# [Provided material]
= Beginning of Section =

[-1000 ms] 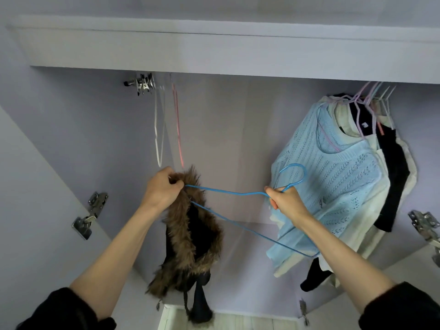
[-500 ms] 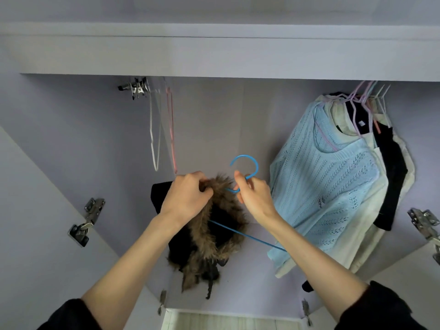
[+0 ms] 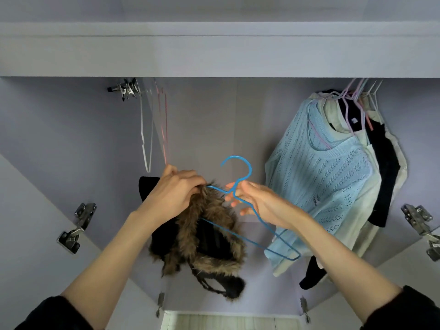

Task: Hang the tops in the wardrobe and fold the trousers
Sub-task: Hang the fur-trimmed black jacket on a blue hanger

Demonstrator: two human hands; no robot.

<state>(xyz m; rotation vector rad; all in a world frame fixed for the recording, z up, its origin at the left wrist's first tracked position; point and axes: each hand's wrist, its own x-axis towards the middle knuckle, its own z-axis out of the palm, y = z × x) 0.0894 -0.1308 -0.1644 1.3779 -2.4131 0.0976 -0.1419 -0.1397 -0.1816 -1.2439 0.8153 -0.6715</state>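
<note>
A black top with a brown fur trim (image 3: 204, 236) hangs in front of the open wardrobe. My left hand (image 3: 173, 194) grips its fur collar at the top. A thin blue wire hanger (image 3: 238, 177) has one arm pushed inside the top, its hook pointing up. My right hand (image 3: 259, 203) holds the hanger just below the hook, by its neck. The hanger's other arm sticks out to the lower right, free of cloth.
Several tops hang at the right on the rail: a light blue knit sweater (image 3: 333, 177) in front, cream and black ones (image 3: 383, 172) behind. Empty white and pink hangers (image 3: 154, 129) hang at the left. Door hinges (image 3: 76, 227) sit on both open doors.
My right hand turned the blue hanger from lying sideways to hook-up and came in close to my left hand. The top's collar now sits over one hanger arm.
</note>
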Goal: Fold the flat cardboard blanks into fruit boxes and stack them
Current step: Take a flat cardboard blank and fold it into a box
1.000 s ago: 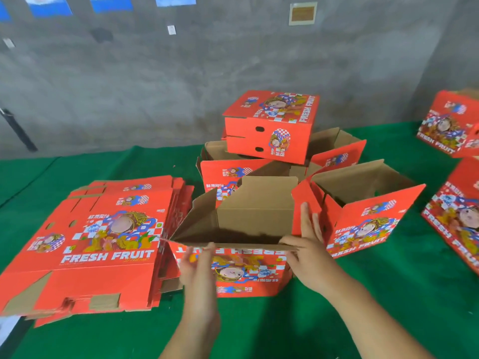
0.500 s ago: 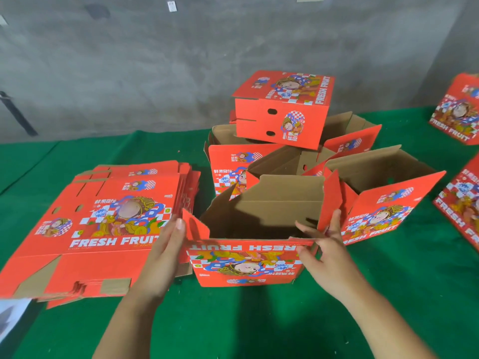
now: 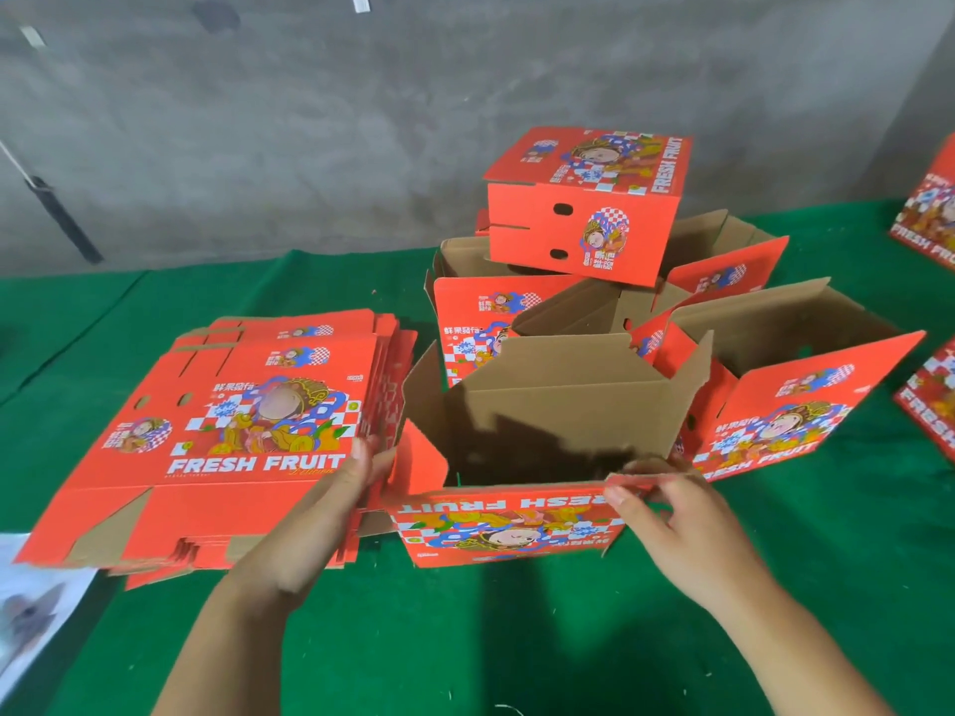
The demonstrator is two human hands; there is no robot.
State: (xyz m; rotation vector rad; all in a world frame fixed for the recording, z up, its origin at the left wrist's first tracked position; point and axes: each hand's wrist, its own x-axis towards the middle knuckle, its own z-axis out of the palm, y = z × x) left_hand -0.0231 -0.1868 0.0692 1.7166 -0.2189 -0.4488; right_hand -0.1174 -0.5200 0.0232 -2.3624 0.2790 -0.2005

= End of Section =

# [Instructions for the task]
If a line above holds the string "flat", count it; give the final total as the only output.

# [Task solution]
2